Top Solaris 10 features for fault management
A number of Sun bloggers have posted top N lists of cool and new features in Solaris 10 (e.g., in
Adam's blog). I thought I'd have
a go at a Solaris 10 top 10 from the error handling and fault
management and "Predictive Self-Healing" point of view, and then go into each item in a bit more
detail in future entries.
- Sun has adopted a fault management architecture and Solaris 10 delivers the first (of many planned) offerings implementing this architecture in the fault management daemon (part of the svc:/system/fmd:default service).

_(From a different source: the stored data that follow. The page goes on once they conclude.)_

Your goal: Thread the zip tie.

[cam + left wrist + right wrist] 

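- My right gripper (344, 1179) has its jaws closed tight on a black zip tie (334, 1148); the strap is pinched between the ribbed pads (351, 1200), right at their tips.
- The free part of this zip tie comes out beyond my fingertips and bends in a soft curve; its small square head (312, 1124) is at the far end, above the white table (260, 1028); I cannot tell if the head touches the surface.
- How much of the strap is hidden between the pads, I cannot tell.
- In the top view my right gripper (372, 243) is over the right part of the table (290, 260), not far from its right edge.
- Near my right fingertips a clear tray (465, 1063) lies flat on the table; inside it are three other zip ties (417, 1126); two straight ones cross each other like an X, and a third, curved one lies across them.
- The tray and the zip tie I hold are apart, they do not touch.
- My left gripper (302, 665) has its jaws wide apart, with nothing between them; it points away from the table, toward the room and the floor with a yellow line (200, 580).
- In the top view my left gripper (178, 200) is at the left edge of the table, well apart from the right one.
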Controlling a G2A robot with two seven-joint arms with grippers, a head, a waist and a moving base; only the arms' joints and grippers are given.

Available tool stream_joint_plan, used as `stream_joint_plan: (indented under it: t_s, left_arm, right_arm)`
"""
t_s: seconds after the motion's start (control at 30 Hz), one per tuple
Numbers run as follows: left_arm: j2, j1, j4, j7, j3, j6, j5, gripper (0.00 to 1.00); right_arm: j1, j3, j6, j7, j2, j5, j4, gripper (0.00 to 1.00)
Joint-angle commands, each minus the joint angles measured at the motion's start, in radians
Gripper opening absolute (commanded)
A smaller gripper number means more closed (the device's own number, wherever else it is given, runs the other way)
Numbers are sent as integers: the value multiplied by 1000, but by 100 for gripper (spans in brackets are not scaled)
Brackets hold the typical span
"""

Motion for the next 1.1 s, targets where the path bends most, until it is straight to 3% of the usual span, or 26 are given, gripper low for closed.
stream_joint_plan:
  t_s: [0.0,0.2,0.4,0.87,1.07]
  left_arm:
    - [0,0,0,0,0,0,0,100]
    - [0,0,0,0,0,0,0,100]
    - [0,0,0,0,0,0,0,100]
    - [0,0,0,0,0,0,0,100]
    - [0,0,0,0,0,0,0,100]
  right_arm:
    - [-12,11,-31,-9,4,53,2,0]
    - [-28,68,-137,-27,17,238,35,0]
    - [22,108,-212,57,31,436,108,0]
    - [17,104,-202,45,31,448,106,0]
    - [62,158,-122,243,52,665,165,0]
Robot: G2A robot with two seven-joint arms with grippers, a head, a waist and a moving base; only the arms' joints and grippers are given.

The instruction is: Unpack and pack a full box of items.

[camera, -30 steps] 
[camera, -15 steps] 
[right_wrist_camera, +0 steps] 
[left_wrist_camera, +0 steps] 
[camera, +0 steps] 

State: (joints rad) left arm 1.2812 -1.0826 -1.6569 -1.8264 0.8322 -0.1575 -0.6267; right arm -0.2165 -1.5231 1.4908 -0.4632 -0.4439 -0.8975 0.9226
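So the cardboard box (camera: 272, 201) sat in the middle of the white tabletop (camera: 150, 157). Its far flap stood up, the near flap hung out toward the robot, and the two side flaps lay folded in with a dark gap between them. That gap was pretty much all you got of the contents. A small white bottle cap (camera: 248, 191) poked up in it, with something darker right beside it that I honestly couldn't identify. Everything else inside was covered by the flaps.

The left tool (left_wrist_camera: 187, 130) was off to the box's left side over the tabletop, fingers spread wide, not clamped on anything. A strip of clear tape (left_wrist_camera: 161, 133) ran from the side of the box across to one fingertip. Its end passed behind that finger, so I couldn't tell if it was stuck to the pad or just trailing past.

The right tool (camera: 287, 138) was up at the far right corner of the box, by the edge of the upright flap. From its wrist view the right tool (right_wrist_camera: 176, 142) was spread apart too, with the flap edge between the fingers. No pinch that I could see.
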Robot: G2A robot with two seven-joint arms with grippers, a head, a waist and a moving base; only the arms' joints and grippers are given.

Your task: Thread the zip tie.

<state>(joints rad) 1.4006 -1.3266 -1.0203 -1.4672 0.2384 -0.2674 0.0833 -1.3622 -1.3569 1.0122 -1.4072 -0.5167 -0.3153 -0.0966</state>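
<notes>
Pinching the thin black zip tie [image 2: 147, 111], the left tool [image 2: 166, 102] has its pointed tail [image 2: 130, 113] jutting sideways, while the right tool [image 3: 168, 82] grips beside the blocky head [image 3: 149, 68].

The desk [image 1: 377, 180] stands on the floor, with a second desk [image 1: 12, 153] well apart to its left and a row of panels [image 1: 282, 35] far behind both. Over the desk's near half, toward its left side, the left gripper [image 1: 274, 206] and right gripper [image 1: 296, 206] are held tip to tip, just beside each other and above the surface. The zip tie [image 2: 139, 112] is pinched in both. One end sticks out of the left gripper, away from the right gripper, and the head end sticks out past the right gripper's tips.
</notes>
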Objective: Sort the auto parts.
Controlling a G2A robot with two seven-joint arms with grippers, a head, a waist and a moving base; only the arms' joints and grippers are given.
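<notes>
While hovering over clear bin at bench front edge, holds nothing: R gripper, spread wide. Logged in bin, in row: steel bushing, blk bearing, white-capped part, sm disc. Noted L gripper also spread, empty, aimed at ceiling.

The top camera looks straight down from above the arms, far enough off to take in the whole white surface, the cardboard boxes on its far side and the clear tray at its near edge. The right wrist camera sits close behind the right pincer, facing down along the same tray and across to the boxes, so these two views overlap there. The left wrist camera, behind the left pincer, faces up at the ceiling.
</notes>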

- Error event handlers now propogate structured error reports to the fault manager where they are logged in perpetuity.
- Diagnosis Engines now exist to automate much diagnosis.
- Agent software can implement various policies given a diagnosis, e.g. to offline and blacklist a cpu or to retire some memory.
- Only diagnoses will appear on consoles etc, and they reference web-based knowledge articles.
- The contract filesystem ctfs provides a mechanism by which we can communicate hardware errors to groups of affected processes.
- The Service Management Facility is available to manage services affected by errors.
- Error trap handlers, now that there is a clear separation of responsibilities, are more robust.
- Getting error telemetry out of the kernel is dead easy now.
- Fault management is no longer an afterthought! And it is set to grow and grow.